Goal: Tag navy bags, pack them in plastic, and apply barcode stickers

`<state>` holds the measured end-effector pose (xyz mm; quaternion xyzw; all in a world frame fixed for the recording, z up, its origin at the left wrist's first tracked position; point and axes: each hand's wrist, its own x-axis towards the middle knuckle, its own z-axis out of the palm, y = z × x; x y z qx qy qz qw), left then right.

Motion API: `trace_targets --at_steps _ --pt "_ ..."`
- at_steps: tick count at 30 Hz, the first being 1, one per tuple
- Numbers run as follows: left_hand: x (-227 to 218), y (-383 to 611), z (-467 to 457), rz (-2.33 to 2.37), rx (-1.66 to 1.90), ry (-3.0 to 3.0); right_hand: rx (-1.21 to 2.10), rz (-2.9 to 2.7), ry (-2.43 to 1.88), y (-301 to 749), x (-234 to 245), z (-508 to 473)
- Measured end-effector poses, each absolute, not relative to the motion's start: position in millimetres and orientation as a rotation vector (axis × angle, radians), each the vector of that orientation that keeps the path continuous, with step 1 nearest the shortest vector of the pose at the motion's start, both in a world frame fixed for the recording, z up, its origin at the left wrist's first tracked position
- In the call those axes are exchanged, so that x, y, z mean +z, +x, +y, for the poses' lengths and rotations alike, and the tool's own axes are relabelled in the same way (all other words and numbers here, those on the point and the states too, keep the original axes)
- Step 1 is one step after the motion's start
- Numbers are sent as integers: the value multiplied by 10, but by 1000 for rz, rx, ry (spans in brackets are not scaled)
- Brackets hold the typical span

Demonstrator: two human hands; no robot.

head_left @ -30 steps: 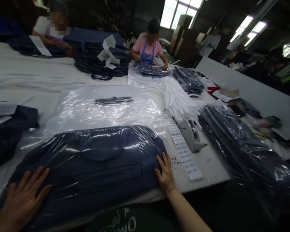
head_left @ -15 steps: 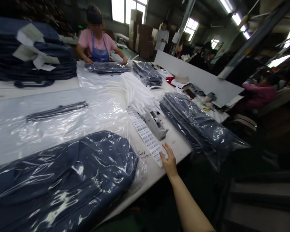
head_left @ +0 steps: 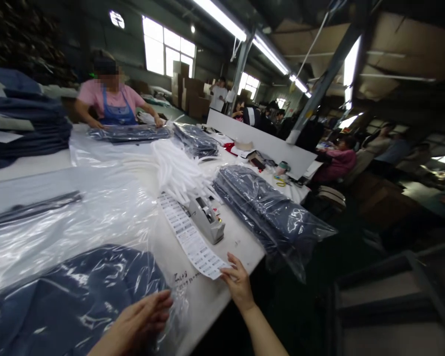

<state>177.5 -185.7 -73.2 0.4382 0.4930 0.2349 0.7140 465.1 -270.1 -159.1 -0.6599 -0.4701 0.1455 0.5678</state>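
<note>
A navy garment in a clear plastic bag [head_left: 66, 301] lies at the table's near edge. My left hand [head_left: 141, 319] rests on the bag's right end with its fingers stretched out. My right hand [head_left: 237, 282] is at the near end of a long strip of white printed labels [head_left: 189, 237], its fingers curled and pinching the strip's corner. A grey tape dispenser [head_left: 207, 220] stands just beyond the strip.
Bagged navy garments [head_left: 267, 212] are piled at the right, overhanging the white table [head_left: 215, 296]. Empty clear bags [head_left: 59, 207] and white strips [head_left: 174, 168] lie further back. A person in a pink top [head_left: 111, 101] works at the far end, beside a navy stack [head_left: 22, 123].
The view has swung right and up. My right hand slid off the bagged garment to the label strip's end and now pinches it. My left hand went out of view, then came back onto the bag's right end.
</note>
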Motion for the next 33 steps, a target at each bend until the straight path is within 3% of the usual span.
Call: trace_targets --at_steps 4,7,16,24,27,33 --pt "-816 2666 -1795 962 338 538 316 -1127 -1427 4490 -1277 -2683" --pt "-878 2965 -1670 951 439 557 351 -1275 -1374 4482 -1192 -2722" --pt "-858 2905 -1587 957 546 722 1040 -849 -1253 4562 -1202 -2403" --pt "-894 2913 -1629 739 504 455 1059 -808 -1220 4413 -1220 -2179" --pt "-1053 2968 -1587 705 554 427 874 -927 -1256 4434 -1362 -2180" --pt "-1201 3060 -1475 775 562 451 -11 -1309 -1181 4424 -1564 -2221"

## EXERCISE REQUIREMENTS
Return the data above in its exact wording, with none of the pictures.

## ANSWER BOX
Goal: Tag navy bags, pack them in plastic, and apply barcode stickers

`<state>` holds the measured end-effector pose (xyz mm; quaternion xyzw; all in a world frame fixed for the recording, z up, its origin at the left wrist's first tracked position; point and axes: each hand's wrist, its own x-axis towards the middle knuckle, its own z-axis out of the palm, y = z × x; x y z qx qy qz qw), left then right.

Motion API: `trace_targets --at_steps _ --pt "_ ..."`
- at_steps: tick count at 30 Hz, the first being 1, one per tuple
- Numbers run as follows: left_hand: x (-227 to 218), y (-383 to 611), z (-467 to 457), rz (-2.33 to 2.37), rx (-1.66 to 1.90), ry (-3.0 to 3.0); right_hand: rx (-1.21 to 2.10), rz (-2.9 to 2.7), ry (-2.43 to 1.88), y (-301 to 749), x (-234 to 245), z (-508 to 473)
- Measured end-effector poses, each absolute, not relative to the motion's start: position in millimetres and orientation as a rotation vector (axis × angle, radians), each the vector of that orientation that keeps the path continuous, with step 1 nearest the shortest vector of the pose at the motion's start, both in a world frame fixed for the recording, z up, its origin at the left wrist's first tracked position
- In the call those axes are exchanged, so that x, y, z mean +z, +x, +y, for the poses' lengths and rotations alike, and the tool's own axes are relabelled in the same way (all other words and numbers here, those on the point and the states too, keep the original axes)
- Step 1 is one step after the motion's start
- Numbers are sent as integers: the value multiplied by 10, but by 1000 for rz, rx, ry (spans in brackets are not scaled)
- Brackets hold the typical span

Demonstrator: two human hands; no robot.

head_left @ -30 steps: 
head_left @ -15 steps: 
head_left @ +0 steps: 

<state>177.5 -185.7 -73.2 0.4382 0.4930 0.2349 0.7140 465.1 -270.1 -159.1 -0.6599 -0.4701 0.1455 0.5678</state>
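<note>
A navy garment in a clear plastic bag [head_left: 66, 301] lies at the table's near edge. My left hand [head_left: 141, 319] rests on the bag's right end with its fingers stretched out. My right hand [head_left: 237, 282] is at the near end of a long strip of white printed labels [head_left: 189, 237], its fingers curled and pinching the strip's corner. A grey tape dispenser [head_left: 207, 220] stands just beyond the strip.
Bagged navy garments [head_left: 267, 212] are piled at the right, overhanging the white table [head_left: 215, 296]. Empty clear bags [head_left: 59, 207] and white strips [head_left: 174, 168] lie further back. A person in a pink top [head_left: 111, 101] works at the far end, beside a navy stack [head_left: 22, 123].
The view has swung right and up. My right hand slid off the bagged garment to the label strip's end and now pinches it. My left hand went out of view, then came back onto the bag's right end.
</note>
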Motion for the next 33 steps, a target at each bend until the straight path is within 3% of the usual span.
Call: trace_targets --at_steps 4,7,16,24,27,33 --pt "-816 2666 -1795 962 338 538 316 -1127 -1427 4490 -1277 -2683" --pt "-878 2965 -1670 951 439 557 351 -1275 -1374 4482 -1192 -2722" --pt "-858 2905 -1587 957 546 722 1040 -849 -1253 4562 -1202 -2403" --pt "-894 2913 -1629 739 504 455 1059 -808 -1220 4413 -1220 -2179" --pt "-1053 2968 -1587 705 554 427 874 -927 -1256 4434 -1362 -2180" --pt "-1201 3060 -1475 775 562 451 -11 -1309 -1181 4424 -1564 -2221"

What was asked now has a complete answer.